Le 26 septembre, les autorités équato-guinéennes ont annoncé par voie de presse avoir saisi la Cour Internationale de Justice (CIJ) afin de faire reconnaître « l’ingérence » de l’État français dans les affaires équato-guinéennes et d’obliger la France à stopper la procédure dite des Biens Mal Acquis. Sherpa y voit une énième manœuvre dilatoire destinée à contrarier l’information judiciaire en cours et appelle la France à rejeter la compétence de la Cour ainsi qu’elle y est habilitée (1).

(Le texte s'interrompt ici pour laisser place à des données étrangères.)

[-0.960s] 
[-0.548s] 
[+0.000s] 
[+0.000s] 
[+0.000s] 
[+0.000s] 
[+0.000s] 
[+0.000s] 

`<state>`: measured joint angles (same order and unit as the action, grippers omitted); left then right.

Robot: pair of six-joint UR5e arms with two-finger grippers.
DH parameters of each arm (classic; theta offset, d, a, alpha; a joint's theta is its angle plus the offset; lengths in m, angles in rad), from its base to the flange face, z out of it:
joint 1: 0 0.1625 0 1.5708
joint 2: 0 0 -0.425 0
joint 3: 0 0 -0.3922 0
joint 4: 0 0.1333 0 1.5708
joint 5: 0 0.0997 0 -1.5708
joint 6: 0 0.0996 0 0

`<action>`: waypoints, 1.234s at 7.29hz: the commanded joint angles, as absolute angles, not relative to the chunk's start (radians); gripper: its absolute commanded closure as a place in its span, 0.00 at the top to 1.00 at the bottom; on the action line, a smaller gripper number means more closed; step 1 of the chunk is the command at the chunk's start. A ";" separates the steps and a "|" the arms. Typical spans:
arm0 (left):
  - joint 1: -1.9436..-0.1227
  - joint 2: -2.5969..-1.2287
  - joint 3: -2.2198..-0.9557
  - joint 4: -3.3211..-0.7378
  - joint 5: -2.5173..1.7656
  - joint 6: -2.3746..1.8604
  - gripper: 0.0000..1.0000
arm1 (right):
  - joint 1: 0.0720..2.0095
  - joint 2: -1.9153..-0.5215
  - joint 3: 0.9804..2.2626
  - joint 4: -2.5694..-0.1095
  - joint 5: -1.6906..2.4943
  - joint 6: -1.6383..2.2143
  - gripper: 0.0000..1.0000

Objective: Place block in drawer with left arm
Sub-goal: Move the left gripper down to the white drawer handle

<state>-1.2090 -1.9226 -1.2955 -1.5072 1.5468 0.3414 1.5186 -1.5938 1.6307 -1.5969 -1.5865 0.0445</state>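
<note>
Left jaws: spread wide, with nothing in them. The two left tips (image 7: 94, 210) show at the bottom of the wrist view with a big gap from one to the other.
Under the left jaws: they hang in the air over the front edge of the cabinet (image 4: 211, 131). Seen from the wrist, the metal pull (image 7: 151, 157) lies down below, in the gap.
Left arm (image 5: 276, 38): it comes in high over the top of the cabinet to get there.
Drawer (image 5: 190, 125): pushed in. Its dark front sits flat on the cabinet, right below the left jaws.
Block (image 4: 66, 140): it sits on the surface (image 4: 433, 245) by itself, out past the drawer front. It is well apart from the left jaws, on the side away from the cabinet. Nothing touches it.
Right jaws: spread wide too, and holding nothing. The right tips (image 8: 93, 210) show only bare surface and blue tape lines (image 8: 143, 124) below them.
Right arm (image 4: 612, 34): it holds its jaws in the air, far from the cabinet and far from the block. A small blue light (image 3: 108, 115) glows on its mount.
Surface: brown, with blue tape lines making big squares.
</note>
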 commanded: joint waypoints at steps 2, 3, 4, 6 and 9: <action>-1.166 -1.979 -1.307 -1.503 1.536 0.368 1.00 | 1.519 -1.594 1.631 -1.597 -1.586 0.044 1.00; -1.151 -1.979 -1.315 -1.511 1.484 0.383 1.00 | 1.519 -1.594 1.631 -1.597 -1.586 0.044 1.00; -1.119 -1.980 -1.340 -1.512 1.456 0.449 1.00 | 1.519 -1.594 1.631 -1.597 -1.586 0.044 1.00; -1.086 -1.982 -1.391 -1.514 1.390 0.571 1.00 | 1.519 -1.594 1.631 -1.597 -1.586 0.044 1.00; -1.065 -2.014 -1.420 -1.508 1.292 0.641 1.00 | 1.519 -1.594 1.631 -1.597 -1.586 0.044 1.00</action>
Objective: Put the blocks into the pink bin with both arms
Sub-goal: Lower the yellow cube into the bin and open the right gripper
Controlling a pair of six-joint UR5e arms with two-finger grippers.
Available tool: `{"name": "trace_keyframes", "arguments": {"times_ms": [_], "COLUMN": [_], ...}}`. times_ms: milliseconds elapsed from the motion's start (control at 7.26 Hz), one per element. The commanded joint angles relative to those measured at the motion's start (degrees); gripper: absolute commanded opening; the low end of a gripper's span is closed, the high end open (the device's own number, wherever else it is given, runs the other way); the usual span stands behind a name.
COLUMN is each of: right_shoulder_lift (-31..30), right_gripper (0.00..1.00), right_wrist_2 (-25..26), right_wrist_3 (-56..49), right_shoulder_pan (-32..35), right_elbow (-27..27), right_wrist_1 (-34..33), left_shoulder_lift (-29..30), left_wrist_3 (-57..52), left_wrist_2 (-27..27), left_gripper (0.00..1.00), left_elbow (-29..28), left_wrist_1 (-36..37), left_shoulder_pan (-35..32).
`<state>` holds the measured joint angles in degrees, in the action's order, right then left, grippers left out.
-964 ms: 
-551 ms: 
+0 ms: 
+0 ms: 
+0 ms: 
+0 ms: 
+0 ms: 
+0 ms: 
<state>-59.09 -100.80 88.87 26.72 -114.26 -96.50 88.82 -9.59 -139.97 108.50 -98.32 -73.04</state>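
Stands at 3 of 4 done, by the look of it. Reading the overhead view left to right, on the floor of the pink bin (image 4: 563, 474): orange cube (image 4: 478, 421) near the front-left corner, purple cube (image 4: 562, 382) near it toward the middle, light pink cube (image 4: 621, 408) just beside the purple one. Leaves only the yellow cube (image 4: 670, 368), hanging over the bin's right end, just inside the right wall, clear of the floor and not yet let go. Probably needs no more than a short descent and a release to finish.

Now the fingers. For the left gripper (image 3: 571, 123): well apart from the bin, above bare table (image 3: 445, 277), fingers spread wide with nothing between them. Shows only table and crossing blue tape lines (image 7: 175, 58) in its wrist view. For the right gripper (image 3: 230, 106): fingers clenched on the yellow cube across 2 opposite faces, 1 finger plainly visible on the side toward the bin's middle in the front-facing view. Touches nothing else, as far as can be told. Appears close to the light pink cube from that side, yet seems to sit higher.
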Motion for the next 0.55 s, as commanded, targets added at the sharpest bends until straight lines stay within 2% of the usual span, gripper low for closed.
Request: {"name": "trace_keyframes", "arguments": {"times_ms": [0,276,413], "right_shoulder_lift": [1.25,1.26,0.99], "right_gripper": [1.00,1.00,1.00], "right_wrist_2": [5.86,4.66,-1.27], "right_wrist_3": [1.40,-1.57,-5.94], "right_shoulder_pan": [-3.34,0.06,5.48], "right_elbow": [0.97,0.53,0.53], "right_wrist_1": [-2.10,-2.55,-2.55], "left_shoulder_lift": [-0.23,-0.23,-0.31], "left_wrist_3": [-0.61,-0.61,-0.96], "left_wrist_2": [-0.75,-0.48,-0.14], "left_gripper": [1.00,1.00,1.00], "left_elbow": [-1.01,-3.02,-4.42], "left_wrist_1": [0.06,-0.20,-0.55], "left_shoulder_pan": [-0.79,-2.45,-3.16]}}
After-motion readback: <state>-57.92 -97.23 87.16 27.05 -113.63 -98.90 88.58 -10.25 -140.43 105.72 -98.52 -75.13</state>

En tout état de cause, si la France venait à donner son accord, nul doute que la CIJ ne saurait faire droit à la demande de la Guinée Équatoriale tant cette dernière est infondée : les juridictions françaises sont en effet pleinement compétentes pour connaître d’infractions présumées commises sur le territoire national ; il en va de la souveraineté même de l’État français.
Cette requête pourrait en revanche être l’occasion pour la CIJ de trancher la question des immunités de complaisance, ces immunités créées de toute pièce aux seules fins d’échapper à des poursuites judiciaires légalement ouvertes. En particulier, comment expliquer que Monsieur Teodorin Nguema Obiang (TNO) ait été nommé deuxième vice-président de la République de Guinée Équatoriale en mai dernier (2), alors même qu’un tel poste n’est pas prévu par la constitution de cet État, autrement que par la volonté de bénéficier des immunités que pourrait lui conférer ce poste. Plus tôt déjà, et très certainement inspiré par le précèdent Falcone (3), TNO avait tenté de se faire nommer délégué permanent adjoint de la Guinée Équatoriale auprès de l’UNESCO (4).
Le moment pourrait également être venu de reconnaître que les immunités n’ont pas vocation à jouer en matière d’enrichissement illicite ; que ce type de comportement relève depuis l’adoption de la Convention des Nations Unies de lutte contre la corruption (CNUCC) en 2003 – ratifiée par plus de 150 pays – des exceptions conventionnelles au principe de l’immunité de juridiction des chefs d’État et des fonctionnaires de haut rang étrangers en exercice.
Il serait très dommageable à la légitimité de la stratégie globale de lutte contre la corruption, à la perception de la justice par le public, au fonctionnement du secteur privé et à la coopération internationale que des agents publics corrompus aient la possibilité de se soustraire à leur responsabilité ainsi qu’aux recherches et aux poursuites relatives aux infractions graves.
D’après les chiffres de la banque mondiale, ce sont entre 20 et 40 milliards de dollars d’argent illicite qui quittent chaque année les pays en développement pour trouver refuge dans les économies du Nord. Le coût colossal de la grande corruption est principalement supporté par les populations dont les besoins élémentaires restent, malgré les importantes ressources présentes sur leur territoire, inassouvis. Si l’on veut effectivement lutter contre ce fléau, il est temps de remettre en cause l’équation trop souvent vérifiée par le passé « immunité = impunité ».